··· The data ···
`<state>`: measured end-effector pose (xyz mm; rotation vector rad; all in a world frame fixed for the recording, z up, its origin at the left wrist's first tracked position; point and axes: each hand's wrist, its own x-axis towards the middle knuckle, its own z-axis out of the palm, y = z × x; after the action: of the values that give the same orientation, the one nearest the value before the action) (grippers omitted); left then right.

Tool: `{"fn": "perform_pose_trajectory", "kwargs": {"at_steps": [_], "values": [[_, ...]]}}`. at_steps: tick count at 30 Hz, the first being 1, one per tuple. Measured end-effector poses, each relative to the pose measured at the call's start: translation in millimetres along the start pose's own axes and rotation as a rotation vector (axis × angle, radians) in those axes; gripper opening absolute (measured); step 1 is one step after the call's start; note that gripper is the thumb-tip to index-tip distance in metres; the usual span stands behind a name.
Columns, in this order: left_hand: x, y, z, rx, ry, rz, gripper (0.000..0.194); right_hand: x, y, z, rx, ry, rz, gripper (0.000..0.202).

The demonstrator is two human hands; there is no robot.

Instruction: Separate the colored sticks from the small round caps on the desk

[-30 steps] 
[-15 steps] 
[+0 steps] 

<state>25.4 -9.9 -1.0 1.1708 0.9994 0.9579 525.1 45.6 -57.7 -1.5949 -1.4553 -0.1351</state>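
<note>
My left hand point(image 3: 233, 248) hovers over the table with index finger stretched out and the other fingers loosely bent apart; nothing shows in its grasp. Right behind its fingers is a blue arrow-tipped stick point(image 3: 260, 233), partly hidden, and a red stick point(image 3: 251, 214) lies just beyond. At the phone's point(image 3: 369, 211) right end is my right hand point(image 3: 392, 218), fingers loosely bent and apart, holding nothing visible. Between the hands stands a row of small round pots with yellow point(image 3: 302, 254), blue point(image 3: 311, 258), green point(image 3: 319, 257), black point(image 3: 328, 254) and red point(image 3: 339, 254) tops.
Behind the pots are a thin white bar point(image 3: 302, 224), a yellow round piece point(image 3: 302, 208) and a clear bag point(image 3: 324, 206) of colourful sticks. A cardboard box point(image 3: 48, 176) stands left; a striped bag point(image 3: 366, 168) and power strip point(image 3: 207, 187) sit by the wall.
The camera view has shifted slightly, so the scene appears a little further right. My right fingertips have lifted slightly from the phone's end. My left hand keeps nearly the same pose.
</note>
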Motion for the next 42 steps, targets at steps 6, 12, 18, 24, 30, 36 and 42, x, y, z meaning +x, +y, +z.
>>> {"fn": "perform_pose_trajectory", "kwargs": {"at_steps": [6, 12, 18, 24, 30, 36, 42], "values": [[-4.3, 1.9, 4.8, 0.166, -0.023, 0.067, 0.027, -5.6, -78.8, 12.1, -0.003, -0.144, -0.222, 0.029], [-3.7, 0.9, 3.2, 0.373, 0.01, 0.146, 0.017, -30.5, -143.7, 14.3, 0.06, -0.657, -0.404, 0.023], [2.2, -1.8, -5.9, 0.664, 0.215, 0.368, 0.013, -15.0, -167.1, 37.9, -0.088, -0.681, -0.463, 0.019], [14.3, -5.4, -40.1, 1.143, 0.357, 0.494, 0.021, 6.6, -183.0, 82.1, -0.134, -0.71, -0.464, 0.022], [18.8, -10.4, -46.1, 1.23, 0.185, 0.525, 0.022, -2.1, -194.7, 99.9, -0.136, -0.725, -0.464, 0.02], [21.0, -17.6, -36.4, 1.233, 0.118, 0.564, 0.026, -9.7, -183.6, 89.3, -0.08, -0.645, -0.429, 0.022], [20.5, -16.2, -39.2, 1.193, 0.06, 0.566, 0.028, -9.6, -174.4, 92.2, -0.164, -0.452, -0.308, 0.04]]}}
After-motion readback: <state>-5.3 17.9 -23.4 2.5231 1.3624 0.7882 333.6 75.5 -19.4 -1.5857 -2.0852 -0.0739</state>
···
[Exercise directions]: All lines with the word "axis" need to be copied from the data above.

[Result for this exercise]:
`<state>`: measured end-effector pose (xyz mm; rotation vector rad; all in a world frame fixed for the recording, z up, its origin at the left wrist's first tracked position; point and axes: each hand's wrist, its own x-axis towards the middle knuckle, its own z-axis out of the palm, y = z × x; after the action: of the values that give the same orientation, the one nearest the value before the action) (grippers omitted); left then right.
Tool: `{"fn": "perform_pose_trajectory", "kwargs": {"at_steps": [_], "values": [[_, ...]]}}`. at_steps: tick count at 30 Hz, the first being 1, one per tuple. Measured end-effector poses, each relative to the pose measured at the call's start: translation in millimetres along the start pose's own axes and rotation as a rotation vector (axis × angle, radians) in those axes; gripper opening absolute (measured); step 1 is one step after the call's start; note that gripper is the thumb-tip to index-tip distance in metres; the usual span stands behind a name.

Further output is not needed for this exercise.